* [Your instructions] Below are entries; copy exactly the lines from the one with "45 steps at" through the one with "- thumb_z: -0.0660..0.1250", both included, and leave out the rest.

* [Given data]
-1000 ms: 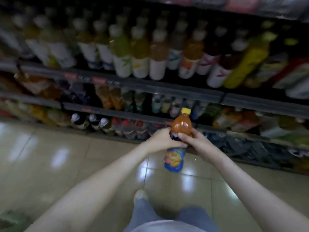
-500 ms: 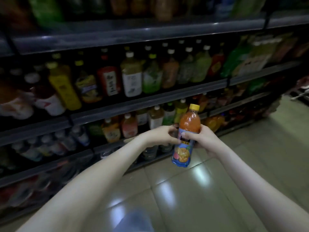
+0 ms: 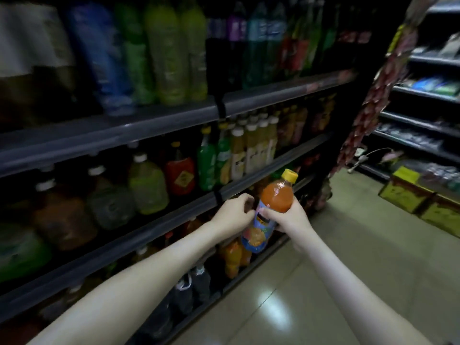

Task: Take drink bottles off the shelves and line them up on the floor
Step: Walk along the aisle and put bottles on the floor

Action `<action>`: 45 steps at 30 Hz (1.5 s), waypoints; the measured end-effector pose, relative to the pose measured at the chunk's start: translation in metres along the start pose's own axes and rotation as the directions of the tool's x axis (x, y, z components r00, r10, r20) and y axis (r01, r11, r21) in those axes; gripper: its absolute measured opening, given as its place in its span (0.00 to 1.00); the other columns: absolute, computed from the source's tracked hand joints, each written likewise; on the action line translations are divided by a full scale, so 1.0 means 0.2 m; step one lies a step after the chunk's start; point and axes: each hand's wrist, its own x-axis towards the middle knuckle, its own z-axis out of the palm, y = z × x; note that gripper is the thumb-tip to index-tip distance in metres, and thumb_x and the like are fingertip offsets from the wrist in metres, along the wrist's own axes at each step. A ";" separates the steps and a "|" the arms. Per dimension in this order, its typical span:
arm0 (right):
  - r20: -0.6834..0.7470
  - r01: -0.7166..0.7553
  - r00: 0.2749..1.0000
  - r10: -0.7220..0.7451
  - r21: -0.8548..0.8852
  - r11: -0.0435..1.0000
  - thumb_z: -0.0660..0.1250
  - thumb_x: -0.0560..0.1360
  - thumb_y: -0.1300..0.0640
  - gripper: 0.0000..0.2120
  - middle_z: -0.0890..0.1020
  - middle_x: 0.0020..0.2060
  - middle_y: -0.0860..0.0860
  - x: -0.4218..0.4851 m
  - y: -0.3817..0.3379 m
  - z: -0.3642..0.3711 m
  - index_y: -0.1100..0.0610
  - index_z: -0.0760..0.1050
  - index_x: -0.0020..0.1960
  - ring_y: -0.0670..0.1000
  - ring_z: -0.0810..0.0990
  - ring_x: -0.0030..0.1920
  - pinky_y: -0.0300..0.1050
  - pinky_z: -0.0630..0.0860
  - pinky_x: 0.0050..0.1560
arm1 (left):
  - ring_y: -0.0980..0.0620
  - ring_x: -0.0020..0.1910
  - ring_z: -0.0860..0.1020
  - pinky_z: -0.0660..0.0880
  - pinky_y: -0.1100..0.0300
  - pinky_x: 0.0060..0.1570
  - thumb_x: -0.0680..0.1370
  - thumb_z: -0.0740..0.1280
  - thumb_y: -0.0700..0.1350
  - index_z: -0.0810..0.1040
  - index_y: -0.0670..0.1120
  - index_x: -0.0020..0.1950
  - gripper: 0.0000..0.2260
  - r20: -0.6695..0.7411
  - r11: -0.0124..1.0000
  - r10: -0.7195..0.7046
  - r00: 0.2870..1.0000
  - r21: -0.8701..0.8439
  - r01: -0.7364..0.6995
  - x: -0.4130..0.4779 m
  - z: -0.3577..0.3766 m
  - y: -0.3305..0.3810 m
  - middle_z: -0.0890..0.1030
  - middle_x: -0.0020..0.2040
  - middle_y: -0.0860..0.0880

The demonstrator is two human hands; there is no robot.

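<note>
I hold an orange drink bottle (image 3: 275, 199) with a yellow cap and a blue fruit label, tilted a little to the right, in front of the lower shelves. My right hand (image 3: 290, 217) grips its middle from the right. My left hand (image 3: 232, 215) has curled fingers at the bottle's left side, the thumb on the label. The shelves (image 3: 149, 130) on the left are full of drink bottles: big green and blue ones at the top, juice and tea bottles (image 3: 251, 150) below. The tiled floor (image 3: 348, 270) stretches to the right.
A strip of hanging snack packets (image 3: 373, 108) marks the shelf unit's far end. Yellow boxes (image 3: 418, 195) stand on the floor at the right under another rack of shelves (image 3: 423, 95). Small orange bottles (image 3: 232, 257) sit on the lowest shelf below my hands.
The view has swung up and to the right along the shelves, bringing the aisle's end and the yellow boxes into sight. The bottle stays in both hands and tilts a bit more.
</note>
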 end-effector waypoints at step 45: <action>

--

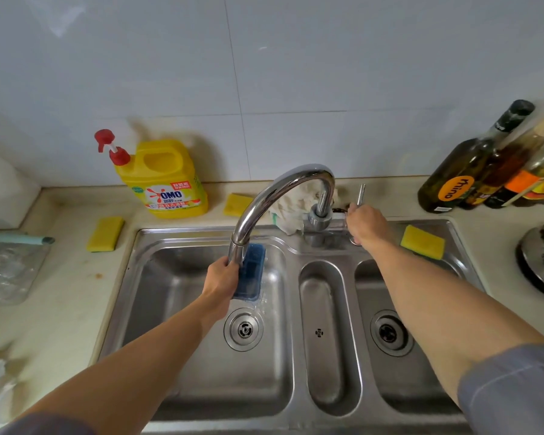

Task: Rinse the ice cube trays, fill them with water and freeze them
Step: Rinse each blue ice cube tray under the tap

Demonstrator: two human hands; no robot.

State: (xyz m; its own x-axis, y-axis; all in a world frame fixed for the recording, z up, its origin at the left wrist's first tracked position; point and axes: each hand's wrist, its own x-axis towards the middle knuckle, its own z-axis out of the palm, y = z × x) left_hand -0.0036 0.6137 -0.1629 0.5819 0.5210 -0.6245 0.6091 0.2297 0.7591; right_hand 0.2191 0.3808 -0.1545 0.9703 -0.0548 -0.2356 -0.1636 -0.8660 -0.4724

* [Finished task]
Action `<action>`: 45 steps at 30 Hz (1.5 s), waypoints; the measured end-effector pose, relative to the pose measured at the chunk's start: translation in metres along the start pose's own axes and rotation as the directions of the tool's x axis (x, y, z components r00, r10, r20) and y axis (r01, r11, r21) in those axes; gripper: its absolute measured opening, given as its place in its span (0.00 to 1.00); the other columns: absolute, computed from the source's tracked hand joints, each written likewise; on the action line translations are divided by a full scale, so 1.0 means 0.2 m; step one lies a step after the chunk's start; point and axes: each hand's wrist, its own x-axis towards the middle knuckle, its own z-axis out of the palm, y = z × x; note that gripper is the thumb-tip to index-tip distance in metres, and thumb_x and the like are fingertip offsets from the wrist in metres, along the wrist's own axes at each step. A ";" separates the steps and a "|" the arms. Per dimension in this order, its typical span:
arm0 (right):
  - r20: -0.6834..0.7470
  - r01: -0.7166..0.7553
  - r00: 0.2749..1.0000
  - r10: -0.7220..0.7451
  - r21: -0.8548..0.8852
  - r11: -0.0435..1.0000
  - thumb_z: -0.0660..0.1250

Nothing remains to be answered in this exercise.